Thank you, Robert. You've got the essence, which I feel can be
summarized with a single word: "predictability".
Joe Wilkins
On May 19, 2007, at 3:57 PM, Robert Brenstein wrote:
Richard, Chipp, Paul, and others
Those tirades for uselessness of OS9 and its support are missing
the point. Nobody is arguing that effort in producing OS9 version
could not be used "better", although whatever RR does, somebody
won't be happy. It is a business decision of RR what they do.
Let me just remind that what started this thread was an innocent
inquiry whether we can expect 2.8.1 for OS9 since 2.7 was
"promised" but never materialized. This is along the same lines as
the other thread discussing RR starting public beta for 2.7.5 but
releasing 2.8 and 2.8.1 instead. Inquiring minds want to know about
OS9, but obviously this is a wrong forum to ask this, and thus this
whole discussion is waste of time and electrons.
I believe he's right: AFAIK, there's no compiler which will let
you build for both Intel Macs and Classic. All modern compilers
have abandoned Classic. This would mean that not only would
building for Classic require forking throughout the codebase, but
would require forking every element in their process, and
maintaining a separate set of outdated headers, some of which may
be incompatible with modern replacements and require additional
forking.
I don't know how Rev is building different releases, so there is no
point to speculate as to what is involved and what stalled them
from releasing 2.7 build for OS9.
And all to deliver 15 minutes of feature parity for people who
can't really use most v2.7 and 2.8's new features in Classic anyway.
To be honest, feature parity is not it. If something makes no sense
for OS9, there is no reason to have it included. There is no and
has never been full feature parity for all platforms anyway.

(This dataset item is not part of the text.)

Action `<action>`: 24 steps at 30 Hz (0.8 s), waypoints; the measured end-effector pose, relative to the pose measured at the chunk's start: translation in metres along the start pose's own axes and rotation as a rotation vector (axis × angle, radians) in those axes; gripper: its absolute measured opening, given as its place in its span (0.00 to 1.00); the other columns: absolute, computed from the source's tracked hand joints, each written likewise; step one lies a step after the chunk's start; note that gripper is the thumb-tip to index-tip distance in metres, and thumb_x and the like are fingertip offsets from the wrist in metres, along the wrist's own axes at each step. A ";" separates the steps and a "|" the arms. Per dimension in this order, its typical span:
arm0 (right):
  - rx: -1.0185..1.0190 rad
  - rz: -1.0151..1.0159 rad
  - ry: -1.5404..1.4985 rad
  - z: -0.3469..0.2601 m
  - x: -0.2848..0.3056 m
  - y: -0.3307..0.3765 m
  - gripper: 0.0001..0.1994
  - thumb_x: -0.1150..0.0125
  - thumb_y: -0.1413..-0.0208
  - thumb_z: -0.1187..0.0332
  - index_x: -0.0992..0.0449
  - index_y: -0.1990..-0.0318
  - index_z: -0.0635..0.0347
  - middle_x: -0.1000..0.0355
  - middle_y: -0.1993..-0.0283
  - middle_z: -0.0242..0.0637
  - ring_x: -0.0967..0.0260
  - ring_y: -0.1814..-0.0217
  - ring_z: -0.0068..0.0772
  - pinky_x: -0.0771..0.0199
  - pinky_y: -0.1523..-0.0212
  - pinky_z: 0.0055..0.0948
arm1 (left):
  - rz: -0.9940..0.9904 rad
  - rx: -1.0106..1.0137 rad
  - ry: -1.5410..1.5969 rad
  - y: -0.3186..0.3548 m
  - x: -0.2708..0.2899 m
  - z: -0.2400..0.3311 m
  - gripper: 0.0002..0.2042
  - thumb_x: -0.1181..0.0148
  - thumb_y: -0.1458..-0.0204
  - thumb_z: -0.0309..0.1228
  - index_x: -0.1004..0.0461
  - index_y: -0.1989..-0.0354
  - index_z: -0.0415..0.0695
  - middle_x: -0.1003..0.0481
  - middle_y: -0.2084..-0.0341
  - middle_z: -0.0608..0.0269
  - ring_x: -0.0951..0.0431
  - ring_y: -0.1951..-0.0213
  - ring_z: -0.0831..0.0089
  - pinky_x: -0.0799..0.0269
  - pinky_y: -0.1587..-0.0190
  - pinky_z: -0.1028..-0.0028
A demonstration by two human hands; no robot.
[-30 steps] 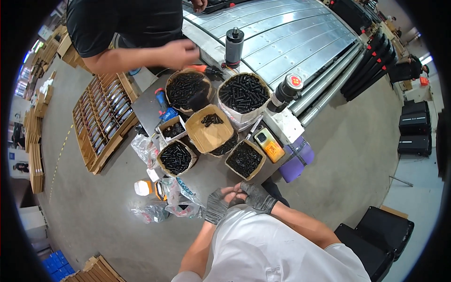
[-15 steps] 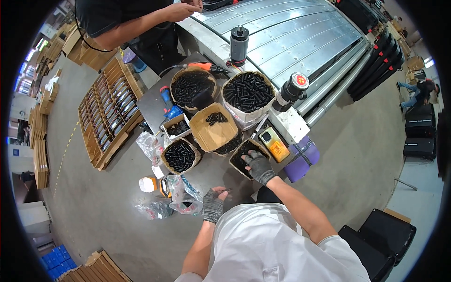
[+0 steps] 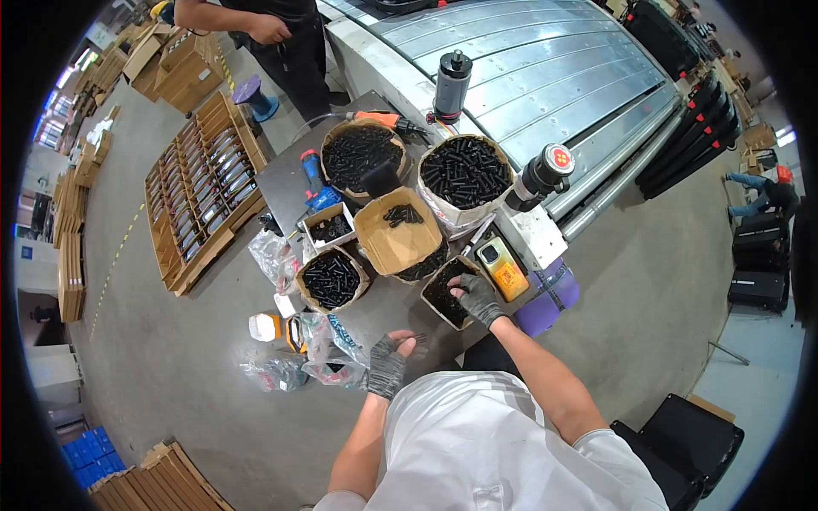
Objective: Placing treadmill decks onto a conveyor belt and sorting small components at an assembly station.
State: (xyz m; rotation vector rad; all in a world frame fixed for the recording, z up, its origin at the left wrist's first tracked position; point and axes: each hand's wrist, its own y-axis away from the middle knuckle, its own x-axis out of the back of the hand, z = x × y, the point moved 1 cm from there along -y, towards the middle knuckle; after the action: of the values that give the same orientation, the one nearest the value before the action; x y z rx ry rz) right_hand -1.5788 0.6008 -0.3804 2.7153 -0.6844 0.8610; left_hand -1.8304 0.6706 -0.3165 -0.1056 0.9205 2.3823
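My left hand [image 3: 388, 364], in a grey knitted fingerless glove, pinches a few small thin dark pieces, perhaps screws [image 3: 418, 339], above the grey tabletop. My right hand [image 3: 479, 300], gloved the same way, is at a small open cardboard box [image 3: 438, 312] of small dark parts. Its fingertips are drawn together over the parts; what they hold, if anything, is too small to make out. A phone in a yellowish case [image 3: 503, 269] lies beside that box. Just beyond, a shallow cardboard box [image 3: 388, 247] with a few black cylindrical pieces rests on a container of dark parts.
Containers of black pieces [image 3: 464, 175] [image 3: 331, 283] crowd the table. A blue power driver [image 3: 319, 189] and an orange tool [image 3: 375, 117] lie at its far left. Plastic bags [image 3: 332, 349] lie near my left hand. A person [image 3: 271, 31] stands beyond the table, beside a metal roller conveyor [image 3: 528, 72].
My right hand's fingers have drawn together from a spread reach inside the small box. My left hand keeps its pinch. The other person has shifted back and lowered a hand. The view has moved slightly.
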 end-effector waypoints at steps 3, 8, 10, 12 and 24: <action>-0.390 -0.155 -0.550 -0.002 0.015 0.006 0.10 0.39 0.45 0.69 0.23 0.57 0.61 0.26 0.67 0.29 0.29 0.70 0.21 0.27 0.67 0.25 | -0.019 -0.063 -0.115 -0.010 -0.007 -0.002 0.12 0.39 0.45 0.27 0.26 0.55 0.36 0.21 0.66 0.58 0.20 0.67 0.72 0.23 0.62 0.75; -0.618 -0.150 -0.809 -0.036 0.036 0.023 0.13 0.39 0.43 0.67 0.26 0.53 0.63 0.26 0.66 0.31 0.29 0.70 0.22 0.27 0.67 0.24 | 0.031 -0.047 -0.186 -0.018 -0.023 0.008 0.11 0.37 0.46 0.29 0.23 0.56 0.38 0.21 0.69 0.64 0.23 0.69 0.78 0.27 0.65 0.78; -0.588 -0.110 -0.881 -0.041 0.042 0.029 0.14 0.40 0.43 0.68 0.27 0.52 0.64 0.27 0.66 0.33 0.28 0.69 0.25 0.27 0.65 0.25 | 0.015 -0.010 -0.138 -0.016 -0.033 0.021 0.12 0.37 0.46 0.29 0.23 0.56 0.38 0.21 0.69 0.63 0.23 0.69 0.78 0.27 0.65 0.78; -0.612 -0.076 -1.001 -0.041 0.041 0.034 0.14 0.40 0.43 0.69 0.28 0.52 0.64 0.27 0.66 0.34 0.28 0.68 0.27 0.26 0.64 0.26 | -0.002 0.019 -0.090 -0.016 -0.037 0.024 0.12 0.37 0.46 0.29 0.23 0.55 0.38 0.21 0.69 0.63 0.23 0.69 0.77 0.27 0.64 0.78; -0.632 -0.037 -1.433 -0.044 0.047 0.045 0.12 0.42 0.46 0.74 0.30 0.54 0.61 0.25 0.62 0.42 0.25 0.62 0.37 0.24 0.59 0.33 | -0.028 0.014 0.040 -0.018 -0.042 0.020 0.12 0.38 0.44 0.30 0.24 0.54 0.37 0.21 0.68 0.61 0.22 0.69 0.76 0.26 0.65 0.77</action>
State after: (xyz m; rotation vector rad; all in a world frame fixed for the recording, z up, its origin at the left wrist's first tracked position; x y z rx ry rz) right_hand -1.5890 0.5588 -0.3147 2.2891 -0.8446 -1.2792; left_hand -1.7834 0.6730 -0.3007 -0.1606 0.9485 2.3557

However, considering a decent number of fairly old bugs being fixed
in 2.8.1, I suspect that many of these are present in 2.6.1, so it
may be prudent for RR to make 2.8.x the end of life for Rev for OS9.

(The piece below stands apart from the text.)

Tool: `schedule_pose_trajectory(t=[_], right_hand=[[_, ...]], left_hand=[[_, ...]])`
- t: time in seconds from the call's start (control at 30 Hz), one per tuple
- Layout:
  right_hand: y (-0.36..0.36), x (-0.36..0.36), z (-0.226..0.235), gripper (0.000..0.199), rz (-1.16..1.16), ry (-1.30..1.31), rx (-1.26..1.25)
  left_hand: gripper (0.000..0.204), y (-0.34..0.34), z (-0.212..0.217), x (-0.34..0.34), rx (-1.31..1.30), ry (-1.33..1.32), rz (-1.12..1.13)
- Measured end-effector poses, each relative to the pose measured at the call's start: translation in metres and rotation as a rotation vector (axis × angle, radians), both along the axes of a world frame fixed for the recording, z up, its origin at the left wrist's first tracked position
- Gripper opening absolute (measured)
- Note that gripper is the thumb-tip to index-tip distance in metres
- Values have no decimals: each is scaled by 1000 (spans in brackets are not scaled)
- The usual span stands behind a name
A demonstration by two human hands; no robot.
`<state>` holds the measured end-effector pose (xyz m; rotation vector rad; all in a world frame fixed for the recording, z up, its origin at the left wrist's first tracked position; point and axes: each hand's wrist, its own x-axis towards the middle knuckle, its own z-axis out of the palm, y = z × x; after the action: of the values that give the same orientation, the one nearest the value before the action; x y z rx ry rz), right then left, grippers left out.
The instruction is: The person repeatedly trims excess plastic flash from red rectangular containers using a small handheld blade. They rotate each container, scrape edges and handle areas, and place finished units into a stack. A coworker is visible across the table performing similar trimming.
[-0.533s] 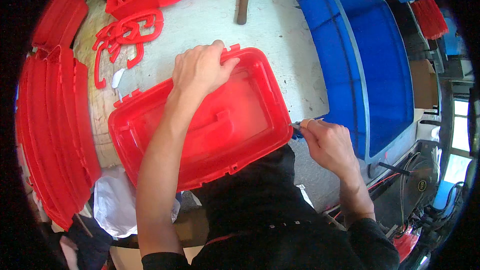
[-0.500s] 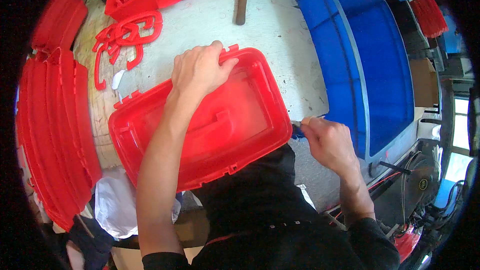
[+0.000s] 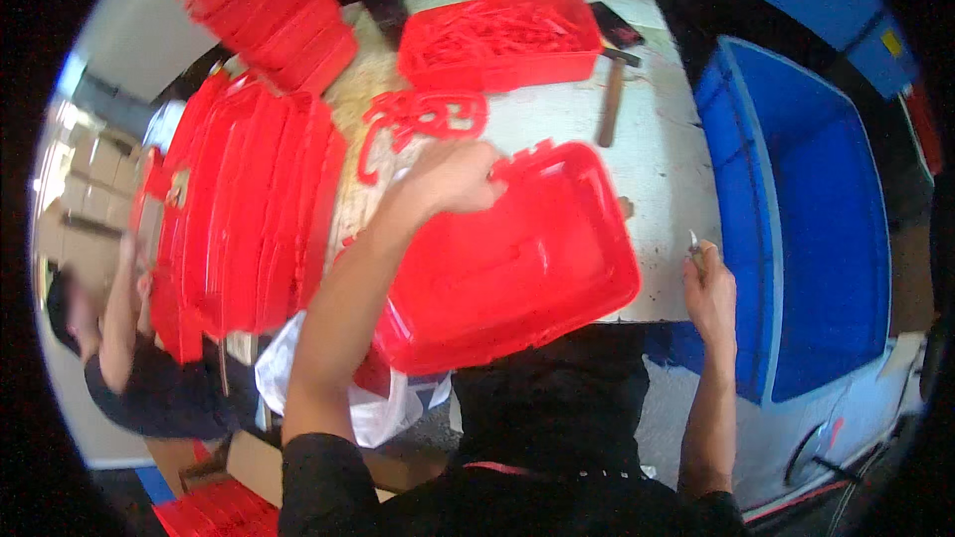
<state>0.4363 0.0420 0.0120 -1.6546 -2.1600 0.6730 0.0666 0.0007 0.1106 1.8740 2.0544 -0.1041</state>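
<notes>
Red plastic tray [image 3: 522, 251] held at far edge by left hand [image 3: 464, 175], fingers curled; knife [image 3: 695, 247] gripped in right hand [image 3: 711, 296], clear of tray; amount done or left not discernible.

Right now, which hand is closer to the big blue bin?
Right. The right hand is close beside the blue bin; the left hand is farther off, on the red box.
</notes>
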Motion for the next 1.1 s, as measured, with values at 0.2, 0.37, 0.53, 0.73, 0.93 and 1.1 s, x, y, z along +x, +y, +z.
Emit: schedule_pose_trajectory(t=[0.2,0.37,0.53,0.73,0.93,1.1], right_hand=[[6,-17,-17,41,-13,489,53],[-16,-18,11,59,93,1586,-605],[-27,-17,-13,37,-27,721,-320],[-22,-30,-37,34,-16,316,141],[-8,-54,-8,31,54,78,340],[-27,-61,23,24,52,245,260]], left_hand=[[53,-62,72,60,982,431,-144],[61,-88,-6,141,899,250,-182],[52,-113,-71,151,727,-238,-344],[23,-62,-86,-50,1006,-278,437],[30,21,-130,-124,541,251,65],[26,30,-132,-150,657,204,-73]])
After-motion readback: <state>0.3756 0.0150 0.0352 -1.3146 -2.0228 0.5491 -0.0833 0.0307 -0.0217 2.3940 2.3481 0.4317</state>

We're currently seven years past Apple's kill date for OS 9.
Apple themselves no longer provides any patches for it, and
haven't for more than half a decade.
Microsoft does not provide upgrades for W98 anymore, so by the same
measure, you should also advocate for RR to abandon supporting
Windows versions prior to XP. W98 is more buggy than OS9 I dare say.
Exactly how long do you feel it would be reasonable for a third-
party vendor to exceed Apple's commitment to the OS they abandoned?
As I said earlier, if RR announced in due time that 2.6.1 was the
last OS9 version, we could have lived with that. The only thing I
would expect of them would be to retain a capability to release a
OS9-specific fix should any critical bugs (yes, critical not just
any bugs) need addressing later on. That simply requires keeping
one computer that can produce 2.6.2 build for OS9 from the 2.6.1
codebase (or whatever the last OS9 release is).